As a dev that uses Unity on a daily basis, here is my perspective.

If this was simply a matter of "Unity wants to do ads better" and they purchased an adtech company, I doubt there would be much discussion about it. That is not what happened. ironSource is not just an adtech company but a company that has built and distributed software that has been classified as malware by Sophos and Microsoft Essentials[1].

While this may be an overdramatic take, once ironSource is fully integrated with Unity and we update to the latest LTS version that includes ironSource software, I expect that we will want to virus scan our own executables built through Unity. I do not trust ironSource nor do I trust any software that integrates with it.

Now, putting the malware concern aside, I also see this as a step in the wrong direction for Unity. There are MANY uses for Unity that are not games, that will never have ads, and that will never utilize anything from this acquisition. The concern here is that recent updates of Unity have made some of these features such that you cannot disable them.

To me, this is yet another poor decision by the Unity team. As an aside, I recently started looking into their freshly released new Analytics platform and it is an absolute mess of a release. There are massive oversights in the implementation and bugs that prevent workarounds to those oversights.

Unity is not looking like software worth betting your company's future on. At best, it is looking more like prototyping software before using a better engine.

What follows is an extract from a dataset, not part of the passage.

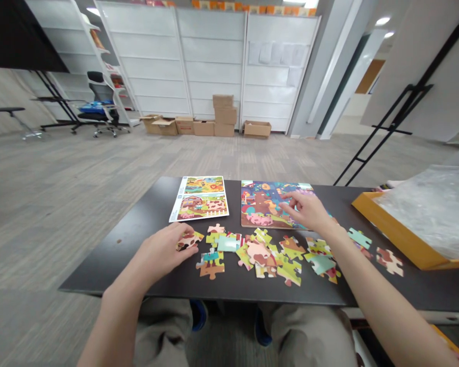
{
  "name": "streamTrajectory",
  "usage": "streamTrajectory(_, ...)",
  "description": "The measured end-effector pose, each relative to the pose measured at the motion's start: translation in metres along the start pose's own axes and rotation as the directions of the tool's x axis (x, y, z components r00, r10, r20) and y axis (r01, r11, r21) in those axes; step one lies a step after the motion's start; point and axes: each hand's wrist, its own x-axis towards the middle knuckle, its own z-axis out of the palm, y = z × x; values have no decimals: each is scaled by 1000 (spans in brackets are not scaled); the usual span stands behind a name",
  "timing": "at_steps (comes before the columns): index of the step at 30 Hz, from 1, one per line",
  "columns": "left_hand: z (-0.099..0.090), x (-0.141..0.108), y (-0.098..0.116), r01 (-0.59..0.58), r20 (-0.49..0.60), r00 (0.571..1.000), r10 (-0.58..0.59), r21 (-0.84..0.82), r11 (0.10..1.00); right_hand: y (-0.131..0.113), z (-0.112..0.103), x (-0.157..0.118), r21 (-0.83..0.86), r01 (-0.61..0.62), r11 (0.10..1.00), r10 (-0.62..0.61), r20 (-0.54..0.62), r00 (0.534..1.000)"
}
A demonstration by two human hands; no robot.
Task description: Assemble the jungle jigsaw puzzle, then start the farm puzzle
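Note:
My left hand [167,248] is at the near left of the black table, its thumb and fingers around a brown-and-white puzzle piece [192,238]. Beside it, a piece with a blue figure [211,262] lies flat. My right hand [306,210] is over the colourful puzzle board [260,204], index finger and thumb stretched out and apart, with nothing visible between them. Whether a fingertip touches the board, I cannot tell. Between the hands lies a heap of loose puzzle pieces [258,253], some overlapping. More pieces [321,262] lie by my right forearm.
A picture sheet [202,199] with two farm and animal scenes lies at the back left of the table [110,255]. On the right stands a yellow box [405,237] with clear plastic wrapping [432,214]. Cardboard boxes [225,116] line the far cabinets.

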Motion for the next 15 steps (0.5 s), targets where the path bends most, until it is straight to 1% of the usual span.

[1] - https://en.wikipedia.org/wiki/IronSource#InstallCore

As someone who has a mortgage and children to feed ... Unity acquiring an ad company is encouraging. For years now Unity seemed to be lost and directionless; having them merge with an ad company shows that they're serious about focusing on creating a product that will help developers turn a profit.

But you won't hear many "indie" developers say as much, because making money is uncool.

That said, IronSource is sketchy as hell. I'm more concerned about _who_ they merged with then that it was an ad company.